### DATA FOR THE TASK
[Start of Attachment]

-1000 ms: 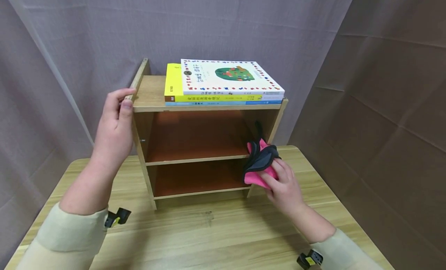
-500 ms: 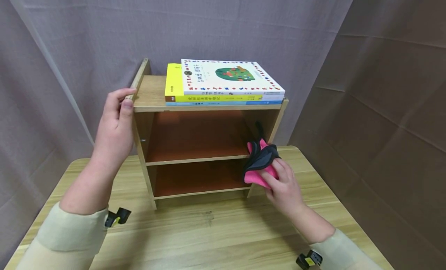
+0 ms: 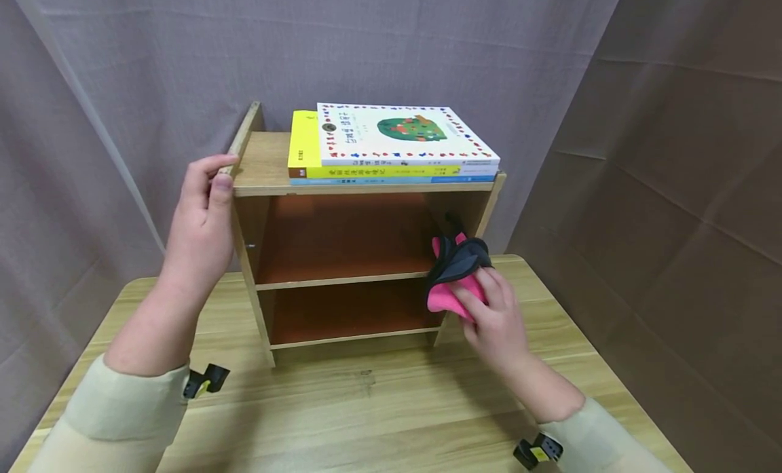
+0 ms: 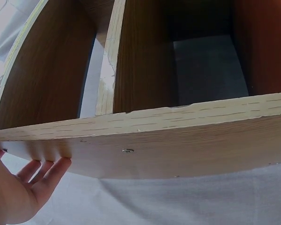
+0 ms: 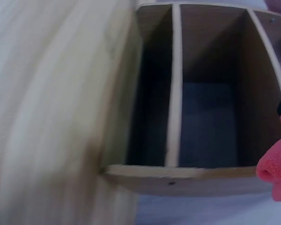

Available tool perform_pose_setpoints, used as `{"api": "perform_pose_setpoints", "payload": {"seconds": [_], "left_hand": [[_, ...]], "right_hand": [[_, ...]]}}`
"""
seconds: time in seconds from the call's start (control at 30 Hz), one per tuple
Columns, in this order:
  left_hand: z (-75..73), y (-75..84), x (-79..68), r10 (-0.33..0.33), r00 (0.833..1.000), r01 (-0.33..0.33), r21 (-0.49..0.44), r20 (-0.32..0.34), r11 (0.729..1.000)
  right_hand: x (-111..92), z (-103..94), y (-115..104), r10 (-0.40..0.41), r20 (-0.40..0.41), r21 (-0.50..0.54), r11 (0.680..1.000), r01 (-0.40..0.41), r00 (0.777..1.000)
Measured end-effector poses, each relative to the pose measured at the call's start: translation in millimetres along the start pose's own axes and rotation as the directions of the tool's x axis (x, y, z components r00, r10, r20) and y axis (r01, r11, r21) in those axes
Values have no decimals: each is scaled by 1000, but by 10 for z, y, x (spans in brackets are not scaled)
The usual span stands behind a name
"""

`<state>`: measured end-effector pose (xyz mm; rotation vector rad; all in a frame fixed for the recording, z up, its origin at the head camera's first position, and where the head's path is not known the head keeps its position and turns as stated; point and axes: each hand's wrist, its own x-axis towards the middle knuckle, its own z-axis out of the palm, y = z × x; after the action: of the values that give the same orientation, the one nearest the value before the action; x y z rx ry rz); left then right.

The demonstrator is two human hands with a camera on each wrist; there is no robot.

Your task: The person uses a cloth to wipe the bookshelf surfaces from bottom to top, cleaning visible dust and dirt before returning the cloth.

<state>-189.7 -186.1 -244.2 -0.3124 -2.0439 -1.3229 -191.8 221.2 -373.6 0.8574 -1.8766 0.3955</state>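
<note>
The right hand [image 3: 497, 324] pinches a bunched pink-and-black cloth [image 3: 449, 300] between its fingers, at the front edge of the side panel [image 3: 490, 205], toward 4 o'clock from the middle of the wooden shelf [image 3: 348, 235]. Toward 9 o'clock, the left hand [image 3: 201, 222] grips the opposite panel [image 4: 201, 140] near its top, fingers on its outer face. At 12 o'clock, 3 stacked books [image 3: 397, 137] lie atop the shelf, which stands on the table [image 3: 342, 412].

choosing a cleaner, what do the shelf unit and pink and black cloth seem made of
Shelf unit: probably wood-effect board, smooth with a slight sheen; its front edge shows grain-like dashes and small chips.
Pink and black cloth: likely soft fabric, matte; the pink side looks fuzzy and it bunches into folds.
</note>
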Motion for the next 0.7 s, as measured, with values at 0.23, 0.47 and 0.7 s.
{"api": "perform_pose_setpoints", "payload": {"seconds": [0.23,0.47,0.7], "left_hand": [[-3,7,0,-3,1000,3,0,2,1000],[-2,2,3,3,1000,-3,0,-4,1000],[-2,-7,6,1,1000,-1,11,-1,1000]], "right_hand": [[279,-83,-48,-53,-68,-26,998,52,996],[503,-189,-112,-148,-80,-53,988,144,986],[738,-282,-181,-249,-37,-48,968,248,968]]}}
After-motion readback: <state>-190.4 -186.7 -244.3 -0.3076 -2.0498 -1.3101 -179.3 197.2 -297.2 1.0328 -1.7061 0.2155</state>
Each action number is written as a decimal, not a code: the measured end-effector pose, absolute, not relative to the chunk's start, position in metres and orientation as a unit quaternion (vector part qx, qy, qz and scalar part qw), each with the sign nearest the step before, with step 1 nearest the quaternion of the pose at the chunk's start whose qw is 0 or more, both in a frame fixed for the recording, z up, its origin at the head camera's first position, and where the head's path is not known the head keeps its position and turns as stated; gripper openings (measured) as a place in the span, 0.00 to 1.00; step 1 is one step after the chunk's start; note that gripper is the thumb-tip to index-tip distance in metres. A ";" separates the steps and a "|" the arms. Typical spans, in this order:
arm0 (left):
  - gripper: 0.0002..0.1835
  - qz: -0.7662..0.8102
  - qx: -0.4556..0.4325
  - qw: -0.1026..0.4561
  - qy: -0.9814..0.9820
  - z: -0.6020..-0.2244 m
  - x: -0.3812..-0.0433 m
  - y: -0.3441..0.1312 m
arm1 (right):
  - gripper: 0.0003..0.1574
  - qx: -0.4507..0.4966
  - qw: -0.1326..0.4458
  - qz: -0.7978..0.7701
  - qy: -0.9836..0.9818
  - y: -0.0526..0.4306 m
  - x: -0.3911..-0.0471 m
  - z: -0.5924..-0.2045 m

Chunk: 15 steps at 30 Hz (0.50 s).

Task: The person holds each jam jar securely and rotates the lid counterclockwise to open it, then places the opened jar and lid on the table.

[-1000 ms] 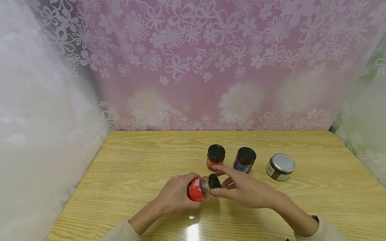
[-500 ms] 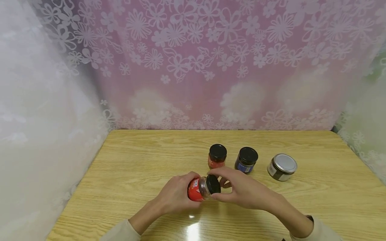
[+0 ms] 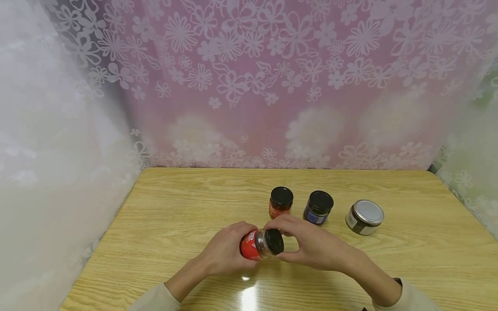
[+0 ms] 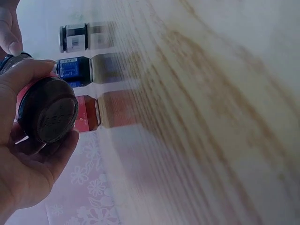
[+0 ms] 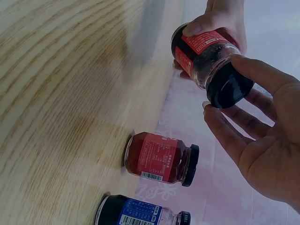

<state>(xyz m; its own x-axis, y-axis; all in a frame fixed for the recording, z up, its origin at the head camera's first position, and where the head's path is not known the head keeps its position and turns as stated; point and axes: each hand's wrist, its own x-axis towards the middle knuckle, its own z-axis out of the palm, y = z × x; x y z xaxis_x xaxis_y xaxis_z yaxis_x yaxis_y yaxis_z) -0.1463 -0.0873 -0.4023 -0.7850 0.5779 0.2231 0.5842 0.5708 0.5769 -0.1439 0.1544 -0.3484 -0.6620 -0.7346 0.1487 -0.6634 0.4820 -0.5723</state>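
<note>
Clear glass jar with a red label [image 3: 250,245] is held tilted off the worktop [image 3: 175,207], its round black lid [image 3: 274,242] towards three o'clock. The person's left hand [image 3: 225,250] has its fingers wrapped round the body; the right hand [image 3: 320,248] pinches the lid's rim between fingers and thumb. Too light a pinch would probably slip on the smooth lid; a slack left grip could let the body spin or drop. Right knuckles might also knock the black-lidded amber-red glass jar [image 3: 281,203] at one o'clock. Only the left wrist view shows the held jar's embossed dark base [image 4: 56,117]; the right wrist view omits the squat dark silver-lidded jar [image 3: 364,217], near half past two from overhead.
</note>
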 end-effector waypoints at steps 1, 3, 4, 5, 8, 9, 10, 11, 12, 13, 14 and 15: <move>0.27 -0.326 -0.329 0.007 -0.886 -0.402 -0.146 -0.087 | 0.30 -0.408 0.056 -0.305 0.859 0.154 -0.144 -0.349; 0.27 -0.325 -0.330 0.007 -0.886 -0.402 -0.146 -0.087 | 0.30 -0.408 0.055 -0.304 0.859 0.155 -0.144 -0.349; 0.27 -0.327 -0.329 0.006 -0.886 -0.402 -0.146 -0.087 | 0.30 -0.409 0.054 -0.305 0.858 0.155 -0.144 -0.349; 0.27 -0.328 -0.328 0.005 -0.886 -0.402 -0.146 -0.087 | 0.30 -0.409 0.054 -0.306 0.858 0.155 -0.144 -0.349; 0.27 -0.321 -0.314 0.004 -0.894 -0.403 -0.146 -0.089 | 0.31 -0.401 0.051 -0.302 0.864 0.157 -0.143 -0.347; 0.27 -0.318 -0.306 0.004 -0.897 -0.403 -0.146 -0.090 | 0.32 -0.395 0.048 -0.297 0.868 0.158 -0.143 -0.346; 0.27 -0.316 -0.296 0.004 -0.901 -0.404 -0.146 -0.091 | 0.33 -0.386 0.044 -0.294 0.873 0.159 -0.143 -0.346; 0.27 -0.315 -0.285 0.003 -0.905 -0.404 -0.146 -0.092 | 0.33 -0.379 0.037 -0.290 0.878 0.160 -0.143 -0.346; 0.28 -0.313 -0.275 0.003 -0.909 -0.405 -0.146 -0.093 | 0.34 -0.370 0.032 -0.290 0.882 0.161 -0.143 -0.346; 0.28 -0.313 -0.266 0.003 -0.912 -0.405 -0.146 -0.094 | 0.35 -0.358 0.027 -0.291 0.887 0.161 -0.143 -0.346; 0.29 -0.315 -0.258 0.002 -0.914 -0.405 -0.147 -0.096 | 0.35 -0.349 0.021 -0.295 0.889 0.162 -0.144 -0.346; 0.29 -0.318 -0.250 0.002 -0.914 -0.405 -0.148 -0.097 | 0.35 -0.342 0.015 -0.303 0.890 0.162 -0.144 -0.347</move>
<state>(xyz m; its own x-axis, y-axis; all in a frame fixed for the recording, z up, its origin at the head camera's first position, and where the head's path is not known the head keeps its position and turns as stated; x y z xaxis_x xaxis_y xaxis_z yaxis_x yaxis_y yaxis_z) -0.1480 -0.0973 -0.4050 -0.8746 0.4563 0.1637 0.4595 0.6725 0.5802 -0.1445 0.1622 -0.3466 -0.7660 -0.6172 0.1799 -0.5988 0.5832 -0.5489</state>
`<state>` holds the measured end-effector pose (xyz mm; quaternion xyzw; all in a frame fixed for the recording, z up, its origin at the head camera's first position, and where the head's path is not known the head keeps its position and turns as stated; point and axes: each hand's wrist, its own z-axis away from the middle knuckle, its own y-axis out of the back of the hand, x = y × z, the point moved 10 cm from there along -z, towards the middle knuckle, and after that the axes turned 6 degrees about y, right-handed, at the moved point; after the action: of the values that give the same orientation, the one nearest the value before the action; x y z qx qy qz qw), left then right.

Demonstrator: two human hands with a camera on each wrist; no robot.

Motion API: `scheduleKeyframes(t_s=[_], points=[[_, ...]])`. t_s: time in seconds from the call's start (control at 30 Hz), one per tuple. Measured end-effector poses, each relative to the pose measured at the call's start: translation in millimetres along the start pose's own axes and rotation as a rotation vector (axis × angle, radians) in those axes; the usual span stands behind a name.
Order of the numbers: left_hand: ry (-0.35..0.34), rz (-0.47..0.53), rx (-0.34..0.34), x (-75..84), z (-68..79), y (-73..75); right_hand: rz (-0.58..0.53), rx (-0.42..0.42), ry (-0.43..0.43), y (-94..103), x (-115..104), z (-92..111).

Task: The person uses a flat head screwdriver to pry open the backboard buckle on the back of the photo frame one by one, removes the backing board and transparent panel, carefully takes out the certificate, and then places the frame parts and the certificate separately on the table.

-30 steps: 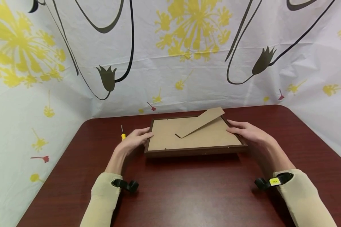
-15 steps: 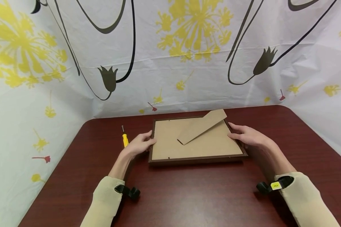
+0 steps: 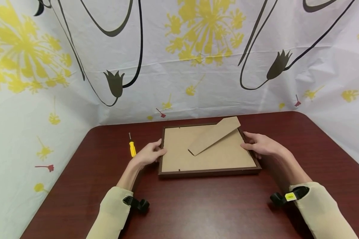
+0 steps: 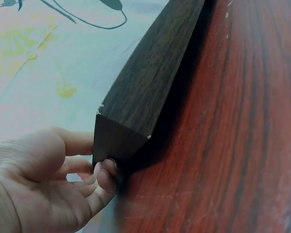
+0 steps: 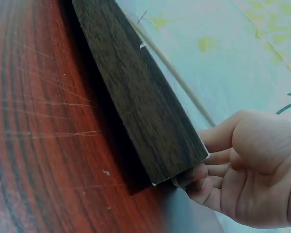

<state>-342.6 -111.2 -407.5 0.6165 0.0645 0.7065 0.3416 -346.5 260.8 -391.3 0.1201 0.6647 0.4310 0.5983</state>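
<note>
A picture frame point(image 3: 209, 173) with a dark wood rim lies back side up between my hands, close over the table. Its tan backing board point(image 3: 176, 149) carries a cardboard easel stand point(image 3: 216, 134), which slants up toward the far right. My left hand point(image 3: 148, 153) grips the left side, thumb on top and fingers curled beneath. On the opposite side, my right hand point(image 3: 263, 145) holds the rim the same way. Both wrist views show the frame's dark wooden side point(image 4: 145, 73) with a thin shadow under it; the fingertips curl under its corners.
A yellow-handled screwdriver point(image 3: 132, 148) lies on the table to the left of the frame, near my left hand. The dark red table point(image 3: 209, 209) ends at a white patterned curtain point(image 3: 155, 83) at the back and sides.
The frame has come down toward the table and a little nearer to me, both hands moving with it. The screwdriver's handle now shows fully beside my left hand.
</note>
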Motion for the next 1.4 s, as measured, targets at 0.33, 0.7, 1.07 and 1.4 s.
scheduleKeyframes(t_s=[0.33, 0.7, 1.07, 1.4], points=[[0.018, 0.004, -0.007, -0.9, 0.9, 1.6, 0.013, -0.047, 0.009, -3.4, -0.1, -1.3], [0.011, -0.006, -0.085, -4.0, 2.4, 1.4, -0.017, -0.098, 0.045, -5.8, -5.2, 1.2], [0.023, -0.010, -0.186, -3.8, 7.1, -3.4, -0.169, -0.199, -0.020, -12.3, -1.5, 8.9], [-0.019, -0.146, 0.081, 0.3, -0.5, 11.7, -0.243, -0.305, -0.068, -18.2, -1.5, 17.1]])
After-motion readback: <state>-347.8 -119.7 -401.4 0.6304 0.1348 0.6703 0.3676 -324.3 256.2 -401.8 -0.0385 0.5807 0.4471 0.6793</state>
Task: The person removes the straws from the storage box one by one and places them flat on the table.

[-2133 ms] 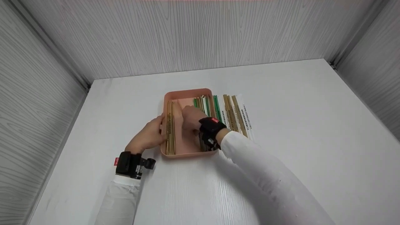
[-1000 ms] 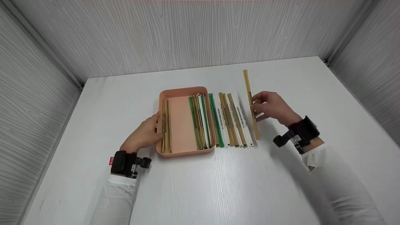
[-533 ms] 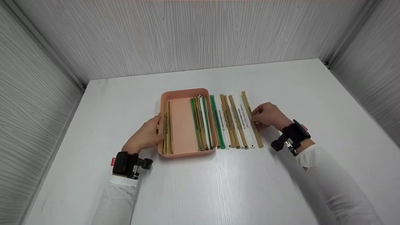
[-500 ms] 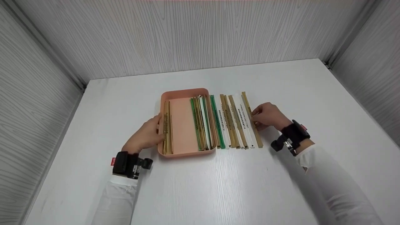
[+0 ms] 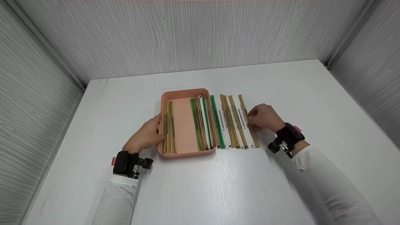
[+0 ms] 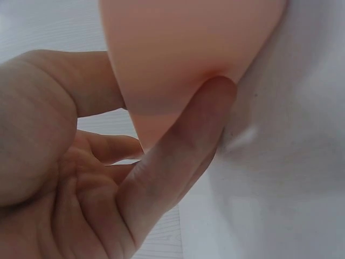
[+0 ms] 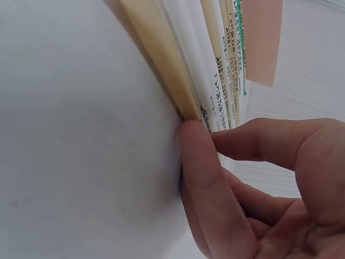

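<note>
My left hand grips the left wall of a pink rectangular tray, thumb over the rim. In the left wrist view a finger presses the tray's outer wall. At the right end of a row on the table, my right hand pinches a brown paper-wrapped straw near its middle. The right wrist view shows thumb and fingertip along that brown straw's edge. White wrapped straws, brown ones and a green one lie side by side between it and the tray.
Brown wrapped straws lean along the tray's left side. Green, brown and white ones stand packed along its right side, with bare tray floor between. The white table meets grey wood-grain walls at the back and sides.
My right hand left the tray with a brown straw, carried it right and set it against the row's end, nudging it leftward just now. The brown straws at the tray's left spread slightly.
</note>
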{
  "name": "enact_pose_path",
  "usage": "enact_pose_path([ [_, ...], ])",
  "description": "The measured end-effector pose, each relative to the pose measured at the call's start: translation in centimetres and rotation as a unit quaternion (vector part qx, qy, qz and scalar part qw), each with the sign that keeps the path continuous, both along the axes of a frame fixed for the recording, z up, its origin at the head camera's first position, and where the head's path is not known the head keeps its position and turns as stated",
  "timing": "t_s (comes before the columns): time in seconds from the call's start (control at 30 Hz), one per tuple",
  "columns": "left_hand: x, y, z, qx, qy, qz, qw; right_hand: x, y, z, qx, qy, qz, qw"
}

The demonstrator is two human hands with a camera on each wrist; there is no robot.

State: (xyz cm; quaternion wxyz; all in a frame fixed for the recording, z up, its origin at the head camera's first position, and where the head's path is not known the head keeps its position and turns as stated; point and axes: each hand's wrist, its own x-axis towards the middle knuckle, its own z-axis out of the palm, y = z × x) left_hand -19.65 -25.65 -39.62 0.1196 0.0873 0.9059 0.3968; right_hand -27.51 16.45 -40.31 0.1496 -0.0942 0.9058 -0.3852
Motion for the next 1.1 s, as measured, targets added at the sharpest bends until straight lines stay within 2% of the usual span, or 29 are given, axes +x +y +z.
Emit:
enact_pose_path([
  [0.27,0.2,-0.2,0.0,-0.006,-0.001,0.004,1.0,-0.1,-0.7,-0.2,0.018,0.029,0.006,0.999],
  [0.53,0.1,-0.1,0.1,-0.005,-0.003,0.009,0.9999,-0.2,-0.7,-0.1,0.005,0.021,-0.001,1.0],
  [0.67,0.1,0.0,0.0,-0.011,-0.007,0.01,0.9999,-0.1,-0.5,0.4,0.004,0.035,-0.004,0.999],
  [0.77,0.2,-0.1,0.0,-0.014,-0.011,0.011,0.9998,0.2,-0.9,1.3,-0.002,0.072,-0.004,0.997],
  [0.87,0.2,-0.2,0.1,-0.017,-0.009,0.012,0.9997,0.7,-2.5,3.0,-0.011,0.121,0.005,0.993],
  [1.0,0.2,-0.3,0.3,-0.02,-0.003,0.013,0.9997,1.4,-6.6,5.5,-0.017,0.168,0.036,0.985],
  [1.1,0.2,-0.2,0.2,-0.018,-0.005,0.017,0.9997,1.9,-10.3,6.7,-0.014,0.173,0.072,0.982],
])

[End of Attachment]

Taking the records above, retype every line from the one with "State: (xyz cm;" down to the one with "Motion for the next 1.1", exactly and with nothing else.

State: (xyz cm; quaternion wxyz; all in a frame fixed for the recording, z up, its origin at the head camera's first position, and where the head's path is not known the head keeps its position and turns as stated; point and axes: each hand's wrist, its own x-axis towards the middle knuckle, its own z-axis out of the palm, y = z × x) left_hand -19.65 -25.65 -39.62 0.1196 0.0873 0.9059 0.3968; right_hand -27.51 16.45 -40.31 0.1496 -0.0942 0.9058 -0.3852
Motion for the next 1.1 s, as measured, targets added at the sharpest bends until straight lines stay within 2% of the usual span, or 29 are given, axes +x +y +z.

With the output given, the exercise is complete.